Personal information
- Born: 31 December 2005 (age 20)

Sport
- Sport: Athletics
- Event: Long-distance running

Medal record
Women's athletics
Representing Kenya
World Cross Country Championships
| Silver medal – second place | 2024 Belgrade | U20 team |

= Sheila Jebet =

Kenyan track and field athlete (born 2005)

Sheila Jebet (born 31 December 2005) is a Kenyan long-distance and cross country runner.

==Biography==
===2024===
In March 2024, she won the U20 Kenyan Cross Country Championships in Ruiru, Kiambu County. On 30 March 2024, she finished fourth in the U20 individual event, and won the silver medal in the team U20 race, at the 2024 World Athletics Cross Country Championships in Serbia. She was selected for the 5000 metres at the 2024 World Athletics U20 Championships in Lima, Peru, placing fourth overall.

She travelled to Europe for the conclusion of the 2024–25 World Athletics Cross Country Tour. She finished second to Charity Cherop at the Cardiff Cross Country Challenge in November 2024, a World Athletics Cross Country Tour Gold race.
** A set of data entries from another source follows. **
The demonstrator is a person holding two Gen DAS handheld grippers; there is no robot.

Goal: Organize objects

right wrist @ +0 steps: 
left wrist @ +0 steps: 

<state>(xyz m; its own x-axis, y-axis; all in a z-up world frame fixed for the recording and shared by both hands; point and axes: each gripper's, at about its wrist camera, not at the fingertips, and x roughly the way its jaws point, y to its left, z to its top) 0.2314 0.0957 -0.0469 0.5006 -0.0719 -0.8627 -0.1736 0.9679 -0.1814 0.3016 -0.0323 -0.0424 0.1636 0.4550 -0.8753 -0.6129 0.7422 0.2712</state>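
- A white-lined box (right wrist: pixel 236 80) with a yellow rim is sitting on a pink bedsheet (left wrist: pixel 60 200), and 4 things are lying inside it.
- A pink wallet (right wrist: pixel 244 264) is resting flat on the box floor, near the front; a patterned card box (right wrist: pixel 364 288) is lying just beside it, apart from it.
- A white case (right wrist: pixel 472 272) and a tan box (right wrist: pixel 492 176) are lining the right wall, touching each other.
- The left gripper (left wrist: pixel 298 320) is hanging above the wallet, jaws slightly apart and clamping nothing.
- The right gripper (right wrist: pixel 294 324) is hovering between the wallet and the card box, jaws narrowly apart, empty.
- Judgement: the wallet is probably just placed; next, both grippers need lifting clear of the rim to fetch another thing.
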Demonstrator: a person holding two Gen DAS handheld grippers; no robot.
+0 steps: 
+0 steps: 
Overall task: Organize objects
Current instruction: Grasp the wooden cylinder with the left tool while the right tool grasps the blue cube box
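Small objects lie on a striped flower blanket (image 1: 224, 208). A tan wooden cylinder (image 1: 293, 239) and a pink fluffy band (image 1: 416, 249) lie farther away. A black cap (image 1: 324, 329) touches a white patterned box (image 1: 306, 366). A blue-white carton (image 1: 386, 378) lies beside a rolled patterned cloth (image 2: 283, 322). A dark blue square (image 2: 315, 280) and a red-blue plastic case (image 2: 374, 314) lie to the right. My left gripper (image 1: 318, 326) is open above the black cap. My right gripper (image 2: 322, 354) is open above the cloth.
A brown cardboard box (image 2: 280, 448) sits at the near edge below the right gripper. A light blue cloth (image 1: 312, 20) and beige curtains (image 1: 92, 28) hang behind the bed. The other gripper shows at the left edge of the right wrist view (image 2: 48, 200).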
Later that month, she finished runner-up at the Cinque Mulini in Italy.

===2025===
She won the World Cross Country Tour Gold event in Hannut, Belgium, in January 2025. She finished third in the overall World Cross Country Tour 2024-25 standings, behind Italian Nadia Battocletti and Burundi's Francine Niyomukunzi.

On 8 November, she was runner-up at the women's 6 km race at the Cardiff Cross Challenge in Wales, a gold race part of the World Athletics Cross Country Tour, finishing behind compatriot Cynthia Chepkirui. The following week she was runner-up at the Cross Internacional de Soria, and then runner-up at the Cross de Atapuerca in Spain on the 23 November.

===2026===
In January 2026, she was runner-up to Jana Van Lent at the Lotto Cross Cup de Hannut in Belgium. Jebet finished in third place overall in the 2025-26 World Athletics Cross Country Tour standings.